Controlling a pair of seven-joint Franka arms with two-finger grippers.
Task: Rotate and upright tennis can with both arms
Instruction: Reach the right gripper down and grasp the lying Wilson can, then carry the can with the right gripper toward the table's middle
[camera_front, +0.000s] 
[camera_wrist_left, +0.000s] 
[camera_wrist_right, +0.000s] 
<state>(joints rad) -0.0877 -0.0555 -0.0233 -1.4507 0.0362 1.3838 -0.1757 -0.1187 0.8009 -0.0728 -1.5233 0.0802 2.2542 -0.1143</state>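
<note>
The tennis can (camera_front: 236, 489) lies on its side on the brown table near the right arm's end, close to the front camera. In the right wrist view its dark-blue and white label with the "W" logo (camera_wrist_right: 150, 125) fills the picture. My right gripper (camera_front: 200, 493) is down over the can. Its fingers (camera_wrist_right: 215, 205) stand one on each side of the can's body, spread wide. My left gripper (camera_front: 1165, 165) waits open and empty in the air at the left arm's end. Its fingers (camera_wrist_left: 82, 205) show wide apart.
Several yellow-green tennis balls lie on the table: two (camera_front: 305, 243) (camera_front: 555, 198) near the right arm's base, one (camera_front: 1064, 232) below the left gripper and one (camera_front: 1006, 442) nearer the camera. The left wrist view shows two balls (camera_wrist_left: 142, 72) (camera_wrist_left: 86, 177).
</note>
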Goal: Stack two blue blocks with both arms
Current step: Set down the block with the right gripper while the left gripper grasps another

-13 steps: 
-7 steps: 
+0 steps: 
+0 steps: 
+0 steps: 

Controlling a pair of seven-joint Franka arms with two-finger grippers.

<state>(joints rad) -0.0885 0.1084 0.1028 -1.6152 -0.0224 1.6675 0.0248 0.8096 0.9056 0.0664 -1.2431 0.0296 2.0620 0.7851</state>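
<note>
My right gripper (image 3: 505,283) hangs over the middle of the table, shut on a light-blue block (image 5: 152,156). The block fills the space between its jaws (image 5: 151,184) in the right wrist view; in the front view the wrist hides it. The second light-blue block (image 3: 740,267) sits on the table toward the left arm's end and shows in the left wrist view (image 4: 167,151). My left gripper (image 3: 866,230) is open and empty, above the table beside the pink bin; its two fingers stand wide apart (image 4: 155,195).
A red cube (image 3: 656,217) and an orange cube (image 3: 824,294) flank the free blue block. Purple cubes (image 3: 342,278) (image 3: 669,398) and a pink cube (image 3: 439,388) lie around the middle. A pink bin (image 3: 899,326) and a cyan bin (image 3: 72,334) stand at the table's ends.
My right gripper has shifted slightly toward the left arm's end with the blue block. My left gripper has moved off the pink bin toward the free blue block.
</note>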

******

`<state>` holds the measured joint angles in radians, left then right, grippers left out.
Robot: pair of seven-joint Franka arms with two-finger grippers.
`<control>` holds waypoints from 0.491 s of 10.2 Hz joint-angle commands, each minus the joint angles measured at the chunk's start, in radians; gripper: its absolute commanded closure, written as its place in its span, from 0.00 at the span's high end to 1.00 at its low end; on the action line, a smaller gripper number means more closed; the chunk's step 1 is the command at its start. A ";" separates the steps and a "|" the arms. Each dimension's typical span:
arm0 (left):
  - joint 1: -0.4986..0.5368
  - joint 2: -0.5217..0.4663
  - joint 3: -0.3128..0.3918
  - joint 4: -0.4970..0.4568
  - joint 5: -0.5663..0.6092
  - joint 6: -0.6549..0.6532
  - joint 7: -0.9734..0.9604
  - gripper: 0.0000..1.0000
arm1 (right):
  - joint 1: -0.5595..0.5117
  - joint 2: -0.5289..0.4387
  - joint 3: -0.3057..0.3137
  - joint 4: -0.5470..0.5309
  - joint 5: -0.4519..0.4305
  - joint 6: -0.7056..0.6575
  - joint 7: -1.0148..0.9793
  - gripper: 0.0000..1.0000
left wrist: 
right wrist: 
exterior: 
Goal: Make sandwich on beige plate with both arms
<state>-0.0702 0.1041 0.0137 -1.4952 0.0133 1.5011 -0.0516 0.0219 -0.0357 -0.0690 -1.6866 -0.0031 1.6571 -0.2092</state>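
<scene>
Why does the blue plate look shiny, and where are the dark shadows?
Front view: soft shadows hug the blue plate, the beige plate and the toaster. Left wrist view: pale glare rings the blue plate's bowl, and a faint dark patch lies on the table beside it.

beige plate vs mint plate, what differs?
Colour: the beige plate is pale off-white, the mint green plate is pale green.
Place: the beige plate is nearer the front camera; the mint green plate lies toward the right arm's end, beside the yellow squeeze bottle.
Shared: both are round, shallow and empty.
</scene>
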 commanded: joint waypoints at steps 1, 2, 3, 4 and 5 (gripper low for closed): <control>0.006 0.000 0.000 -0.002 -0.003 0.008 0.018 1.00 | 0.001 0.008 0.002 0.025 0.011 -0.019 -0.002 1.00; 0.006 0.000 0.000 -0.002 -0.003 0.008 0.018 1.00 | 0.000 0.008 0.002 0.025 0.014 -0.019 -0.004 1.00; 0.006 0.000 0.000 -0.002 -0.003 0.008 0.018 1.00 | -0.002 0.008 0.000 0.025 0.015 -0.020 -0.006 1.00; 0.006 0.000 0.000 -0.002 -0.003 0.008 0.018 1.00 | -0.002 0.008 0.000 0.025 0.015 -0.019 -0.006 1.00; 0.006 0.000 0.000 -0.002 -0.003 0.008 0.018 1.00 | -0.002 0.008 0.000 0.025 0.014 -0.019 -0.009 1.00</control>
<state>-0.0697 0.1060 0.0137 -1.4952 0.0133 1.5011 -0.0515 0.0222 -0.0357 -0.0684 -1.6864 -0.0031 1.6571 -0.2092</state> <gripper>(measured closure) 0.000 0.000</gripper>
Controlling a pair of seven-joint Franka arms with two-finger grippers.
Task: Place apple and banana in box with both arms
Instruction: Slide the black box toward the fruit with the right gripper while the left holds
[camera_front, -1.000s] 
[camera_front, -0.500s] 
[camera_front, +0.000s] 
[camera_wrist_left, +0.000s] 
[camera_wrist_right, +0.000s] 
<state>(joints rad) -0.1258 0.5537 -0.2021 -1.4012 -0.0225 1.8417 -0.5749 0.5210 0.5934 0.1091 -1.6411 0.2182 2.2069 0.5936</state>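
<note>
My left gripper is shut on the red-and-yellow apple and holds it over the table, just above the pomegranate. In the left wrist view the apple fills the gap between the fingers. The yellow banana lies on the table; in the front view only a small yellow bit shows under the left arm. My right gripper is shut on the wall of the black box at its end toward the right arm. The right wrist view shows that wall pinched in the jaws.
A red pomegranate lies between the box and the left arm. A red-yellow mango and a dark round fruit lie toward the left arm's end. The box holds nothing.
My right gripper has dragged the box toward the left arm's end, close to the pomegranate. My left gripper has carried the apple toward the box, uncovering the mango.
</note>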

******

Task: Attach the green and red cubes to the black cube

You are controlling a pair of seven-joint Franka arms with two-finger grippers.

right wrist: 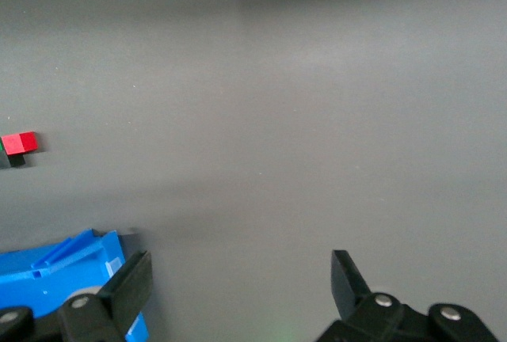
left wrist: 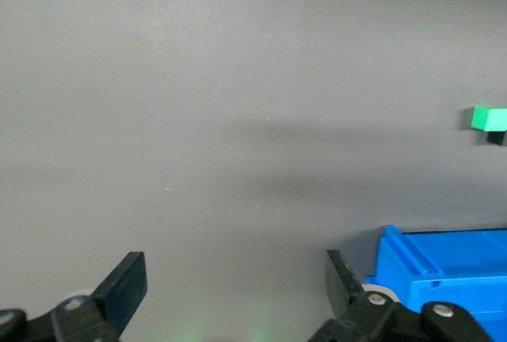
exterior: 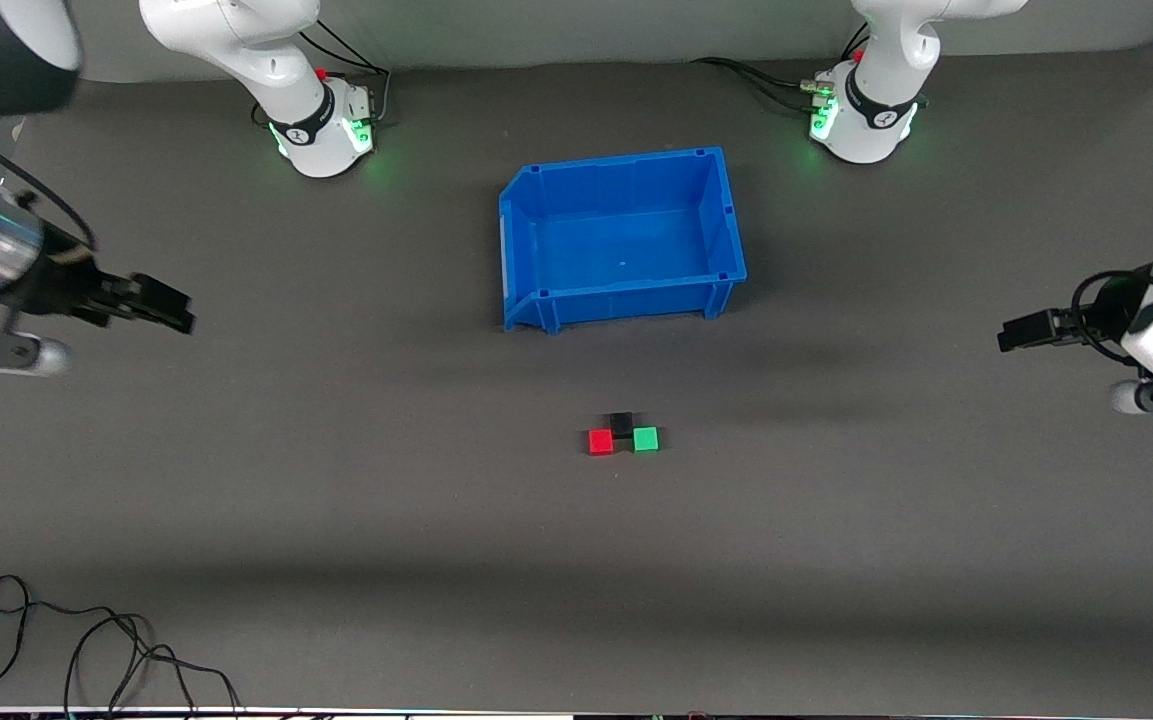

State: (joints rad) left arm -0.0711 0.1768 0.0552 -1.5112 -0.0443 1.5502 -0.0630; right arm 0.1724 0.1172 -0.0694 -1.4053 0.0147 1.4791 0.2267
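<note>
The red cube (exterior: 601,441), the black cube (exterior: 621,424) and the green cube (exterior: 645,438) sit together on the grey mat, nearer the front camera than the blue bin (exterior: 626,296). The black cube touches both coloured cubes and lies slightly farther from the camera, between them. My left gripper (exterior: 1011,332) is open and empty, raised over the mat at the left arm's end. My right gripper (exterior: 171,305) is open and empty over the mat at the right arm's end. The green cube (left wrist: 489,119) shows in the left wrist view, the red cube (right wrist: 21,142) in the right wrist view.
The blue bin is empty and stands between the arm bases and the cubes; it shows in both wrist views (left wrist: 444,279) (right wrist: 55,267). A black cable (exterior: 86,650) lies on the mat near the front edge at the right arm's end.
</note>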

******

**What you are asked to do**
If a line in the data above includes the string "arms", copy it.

**Expected answer**
Controlling a pair of seven-joint Franka arms with two-finger grippers.
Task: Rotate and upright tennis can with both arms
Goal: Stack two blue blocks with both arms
Controlling a pair of seven-joint Franka arms with two-finger grippers.
Robot: pair of seven-joint Franka arms with two-finger grippers.
`<control>` holds waypoints from 0.491 s of 10.2 Hz joint-angle commands, each minus the joint angles measured at the chunk's start, in radians; gripper: its absolute commanded closure, written as its place in its span, from 0.00 at the span's high end to 1.00 at its low end; on the action line, a smaller gripper number means more closed; the chunk's step 1 is the command at its start. A ";" separates the steps and a "|" the arms. Each dimension's typical span:
Goal: Make sandwich on beige plate with both arms
Controlling a pair of seven-joint Franka arms with two-finger grippers.
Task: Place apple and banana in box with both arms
You are controlling a pair of seven-joint Franka arms with two-finger grippers.

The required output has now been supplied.